Currently, so-called High-Resolution Wide-Swath (HRWS) satellite mission concepts are under heavy consideration. The new DBFSAR system is an ideal platform to simulate such missions, including the demonstration of SCan-On-REceive (SCORE) techniques in combination with multiple azimuth phase centers (MAPS) to achieve a wide swath at a high resolution [2,37]. HRWS missions are planned to operate in a fully polarimetric mode with a bandwidth up to 1.2 GHz, which has been recently allocated by the International Telecommunication Union (ITU) for remote sensing. Both features can be fully accommodated by the DBFSAR system with up to 12 receive channels. Further satellite mission projects currently in study phase in the European context are ROSE-L (L-band SAR) [38] and Sentinel-1NG (C-band SAR Next Generation) [39]; both missions foresee the use of digital beamforming techniques to fulfill the user requirements.
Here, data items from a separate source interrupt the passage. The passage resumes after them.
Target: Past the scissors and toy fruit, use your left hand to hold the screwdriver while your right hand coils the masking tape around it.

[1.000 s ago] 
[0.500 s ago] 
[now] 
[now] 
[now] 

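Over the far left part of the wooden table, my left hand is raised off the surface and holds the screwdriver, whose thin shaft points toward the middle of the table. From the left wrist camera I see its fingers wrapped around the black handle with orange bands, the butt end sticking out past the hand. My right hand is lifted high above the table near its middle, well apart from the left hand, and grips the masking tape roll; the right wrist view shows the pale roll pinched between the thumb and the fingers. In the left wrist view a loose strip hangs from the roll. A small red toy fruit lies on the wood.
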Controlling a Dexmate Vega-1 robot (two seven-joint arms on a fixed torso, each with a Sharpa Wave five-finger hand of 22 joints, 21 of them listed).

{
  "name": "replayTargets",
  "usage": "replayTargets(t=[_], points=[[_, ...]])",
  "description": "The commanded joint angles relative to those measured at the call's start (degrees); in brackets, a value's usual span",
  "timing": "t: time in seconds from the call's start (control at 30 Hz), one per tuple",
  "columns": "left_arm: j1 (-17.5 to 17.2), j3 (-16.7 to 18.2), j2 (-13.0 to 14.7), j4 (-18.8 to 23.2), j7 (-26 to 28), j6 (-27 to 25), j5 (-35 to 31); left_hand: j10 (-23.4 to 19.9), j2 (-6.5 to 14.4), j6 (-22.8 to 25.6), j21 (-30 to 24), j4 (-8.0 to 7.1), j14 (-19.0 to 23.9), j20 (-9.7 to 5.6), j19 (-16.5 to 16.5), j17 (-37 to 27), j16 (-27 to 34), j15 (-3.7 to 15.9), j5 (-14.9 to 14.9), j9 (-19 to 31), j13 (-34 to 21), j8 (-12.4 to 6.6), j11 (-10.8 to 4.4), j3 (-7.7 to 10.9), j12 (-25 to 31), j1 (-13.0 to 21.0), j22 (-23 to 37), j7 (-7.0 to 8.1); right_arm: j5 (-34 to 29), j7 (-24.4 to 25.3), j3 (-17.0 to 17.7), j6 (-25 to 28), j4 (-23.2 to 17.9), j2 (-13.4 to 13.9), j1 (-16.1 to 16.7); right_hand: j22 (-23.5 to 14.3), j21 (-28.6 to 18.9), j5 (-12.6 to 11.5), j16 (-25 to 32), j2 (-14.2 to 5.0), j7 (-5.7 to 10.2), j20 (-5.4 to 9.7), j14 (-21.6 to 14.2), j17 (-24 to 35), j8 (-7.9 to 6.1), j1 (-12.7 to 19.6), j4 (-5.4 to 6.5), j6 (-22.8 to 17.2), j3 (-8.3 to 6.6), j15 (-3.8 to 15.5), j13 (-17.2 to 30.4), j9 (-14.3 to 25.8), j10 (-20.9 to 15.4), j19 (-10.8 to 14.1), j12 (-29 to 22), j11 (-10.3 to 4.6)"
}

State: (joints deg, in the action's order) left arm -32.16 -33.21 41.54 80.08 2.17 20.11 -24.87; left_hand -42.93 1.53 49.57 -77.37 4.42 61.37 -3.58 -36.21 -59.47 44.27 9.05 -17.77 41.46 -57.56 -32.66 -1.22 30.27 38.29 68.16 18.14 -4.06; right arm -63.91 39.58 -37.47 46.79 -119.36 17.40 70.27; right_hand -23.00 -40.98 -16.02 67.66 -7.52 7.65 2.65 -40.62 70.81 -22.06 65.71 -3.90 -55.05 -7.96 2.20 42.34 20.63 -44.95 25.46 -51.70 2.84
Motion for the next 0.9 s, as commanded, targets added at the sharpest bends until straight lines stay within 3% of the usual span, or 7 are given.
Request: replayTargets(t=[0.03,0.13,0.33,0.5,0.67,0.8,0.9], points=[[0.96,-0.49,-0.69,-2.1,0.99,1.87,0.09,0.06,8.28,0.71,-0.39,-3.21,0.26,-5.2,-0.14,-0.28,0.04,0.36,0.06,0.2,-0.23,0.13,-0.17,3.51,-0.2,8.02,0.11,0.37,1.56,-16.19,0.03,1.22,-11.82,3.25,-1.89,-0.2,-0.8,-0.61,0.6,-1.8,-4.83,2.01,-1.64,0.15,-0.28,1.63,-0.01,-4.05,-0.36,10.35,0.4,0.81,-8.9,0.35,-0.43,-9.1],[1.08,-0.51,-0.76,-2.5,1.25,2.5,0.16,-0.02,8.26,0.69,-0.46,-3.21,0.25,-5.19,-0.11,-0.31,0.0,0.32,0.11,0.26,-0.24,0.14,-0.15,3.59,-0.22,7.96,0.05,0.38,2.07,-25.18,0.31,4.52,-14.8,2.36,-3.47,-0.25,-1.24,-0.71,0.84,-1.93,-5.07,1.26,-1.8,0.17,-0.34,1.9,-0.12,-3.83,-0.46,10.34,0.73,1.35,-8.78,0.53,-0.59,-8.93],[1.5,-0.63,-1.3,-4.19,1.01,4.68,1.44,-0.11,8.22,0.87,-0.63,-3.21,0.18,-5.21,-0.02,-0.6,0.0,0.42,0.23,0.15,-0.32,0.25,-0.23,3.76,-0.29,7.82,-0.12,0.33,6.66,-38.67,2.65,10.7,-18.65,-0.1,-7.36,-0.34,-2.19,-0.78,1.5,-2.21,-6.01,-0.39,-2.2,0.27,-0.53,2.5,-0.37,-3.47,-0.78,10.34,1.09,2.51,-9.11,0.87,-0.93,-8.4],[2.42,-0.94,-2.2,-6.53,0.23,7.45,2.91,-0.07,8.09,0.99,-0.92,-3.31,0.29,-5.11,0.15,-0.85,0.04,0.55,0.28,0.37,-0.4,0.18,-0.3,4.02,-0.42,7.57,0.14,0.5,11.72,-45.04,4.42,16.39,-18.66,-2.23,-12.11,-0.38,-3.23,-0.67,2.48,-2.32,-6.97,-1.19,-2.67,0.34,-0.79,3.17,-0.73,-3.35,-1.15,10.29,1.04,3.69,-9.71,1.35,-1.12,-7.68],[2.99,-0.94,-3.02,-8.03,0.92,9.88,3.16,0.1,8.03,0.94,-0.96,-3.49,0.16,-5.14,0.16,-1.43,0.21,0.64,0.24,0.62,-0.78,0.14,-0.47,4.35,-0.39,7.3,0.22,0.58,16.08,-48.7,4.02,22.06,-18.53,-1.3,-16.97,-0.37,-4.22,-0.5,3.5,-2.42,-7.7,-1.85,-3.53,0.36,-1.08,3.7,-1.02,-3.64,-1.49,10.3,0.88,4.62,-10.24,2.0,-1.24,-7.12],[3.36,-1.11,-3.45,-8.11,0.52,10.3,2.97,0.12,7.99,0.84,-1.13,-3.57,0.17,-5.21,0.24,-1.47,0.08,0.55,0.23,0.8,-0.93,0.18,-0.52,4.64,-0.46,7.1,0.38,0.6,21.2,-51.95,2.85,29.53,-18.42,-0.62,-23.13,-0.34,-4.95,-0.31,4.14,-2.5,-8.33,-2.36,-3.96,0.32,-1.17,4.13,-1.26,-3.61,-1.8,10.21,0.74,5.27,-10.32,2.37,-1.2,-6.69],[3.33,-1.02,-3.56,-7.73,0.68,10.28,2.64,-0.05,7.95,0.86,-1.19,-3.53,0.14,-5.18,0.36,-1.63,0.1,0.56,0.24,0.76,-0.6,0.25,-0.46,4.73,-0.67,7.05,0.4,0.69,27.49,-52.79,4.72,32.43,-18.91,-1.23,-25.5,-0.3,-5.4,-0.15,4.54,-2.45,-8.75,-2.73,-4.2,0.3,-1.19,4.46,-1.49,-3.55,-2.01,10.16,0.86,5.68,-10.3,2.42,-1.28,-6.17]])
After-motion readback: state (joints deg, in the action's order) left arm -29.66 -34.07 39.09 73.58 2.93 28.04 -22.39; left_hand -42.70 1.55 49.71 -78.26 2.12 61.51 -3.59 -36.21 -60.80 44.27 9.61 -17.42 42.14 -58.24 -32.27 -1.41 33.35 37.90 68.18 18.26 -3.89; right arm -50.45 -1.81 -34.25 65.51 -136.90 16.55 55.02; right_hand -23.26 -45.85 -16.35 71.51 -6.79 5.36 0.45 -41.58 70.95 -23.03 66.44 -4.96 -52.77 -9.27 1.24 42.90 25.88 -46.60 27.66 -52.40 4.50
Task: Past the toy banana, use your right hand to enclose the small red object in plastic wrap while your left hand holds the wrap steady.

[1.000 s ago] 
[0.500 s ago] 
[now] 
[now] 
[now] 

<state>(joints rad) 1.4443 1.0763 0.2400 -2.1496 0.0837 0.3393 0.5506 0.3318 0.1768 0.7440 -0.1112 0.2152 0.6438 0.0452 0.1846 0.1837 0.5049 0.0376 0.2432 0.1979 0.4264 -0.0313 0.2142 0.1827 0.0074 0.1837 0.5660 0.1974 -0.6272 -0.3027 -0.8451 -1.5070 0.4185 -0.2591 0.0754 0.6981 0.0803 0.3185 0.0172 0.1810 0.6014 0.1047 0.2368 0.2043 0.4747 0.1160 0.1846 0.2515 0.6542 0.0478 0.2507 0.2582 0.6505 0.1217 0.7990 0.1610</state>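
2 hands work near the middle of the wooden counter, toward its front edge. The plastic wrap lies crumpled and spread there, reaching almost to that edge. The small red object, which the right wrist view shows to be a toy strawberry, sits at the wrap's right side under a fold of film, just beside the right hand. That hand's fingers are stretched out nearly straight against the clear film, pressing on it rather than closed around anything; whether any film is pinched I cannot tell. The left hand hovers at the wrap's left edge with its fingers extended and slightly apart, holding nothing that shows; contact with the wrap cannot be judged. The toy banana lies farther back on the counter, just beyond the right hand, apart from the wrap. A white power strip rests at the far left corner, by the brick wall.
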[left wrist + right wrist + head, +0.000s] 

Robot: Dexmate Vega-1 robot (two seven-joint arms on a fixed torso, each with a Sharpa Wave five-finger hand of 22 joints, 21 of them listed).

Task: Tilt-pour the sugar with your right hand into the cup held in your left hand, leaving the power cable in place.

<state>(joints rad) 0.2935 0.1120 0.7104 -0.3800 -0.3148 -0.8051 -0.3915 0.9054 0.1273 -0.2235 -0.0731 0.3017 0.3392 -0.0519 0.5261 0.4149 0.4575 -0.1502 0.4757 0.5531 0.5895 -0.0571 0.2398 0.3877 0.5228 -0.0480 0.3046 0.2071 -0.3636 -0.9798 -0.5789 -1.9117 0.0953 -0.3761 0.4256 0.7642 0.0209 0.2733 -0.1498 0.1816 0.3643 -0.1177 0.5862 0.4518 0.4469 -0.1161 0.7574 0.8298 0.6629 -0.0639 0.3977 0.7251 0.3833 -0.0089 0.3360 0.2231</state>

Given DBFSAR’s capability to configure the antenna and the number of channels in azimuth and range in a flexible way, it will be a well-suited tool to research and prepare the multi-channel operation, processing, and calibration techniques of such missions.

Author Contributions

Conceptualization, A.R. and A.M.; methodology, E.S., A.N., M.L., K.T., D.K., D.G., S.S., A.S., T.R., R.H., M.J., R.S., S.V.B., S.K.J., and A.B.C.d.S.; software, S.P., G.M., M.J., R.S., S.B., S.K.J., A.B.C.d.S., and A.R.; validation, M.J., R.S., and S.V.B.; writing—original draft preparation, A.R., E.S., M.L., T.R., M.J., R.S., S.V.B., S.K.J., and A.B.C.d.S.; writing—review and editing, A.R., A.M., E.S., M.L., T.R., M.J., R.S., S.V.B., S.K.J., and A.B.C.d.S.; project administration, A.R.; and funding acquisition, A.R. and A.M. All authors have read and agreed to the published version of the manuscript.

Funding

This research received no external funding.

Conflicts of Interest

The authors declare no conflict of interest.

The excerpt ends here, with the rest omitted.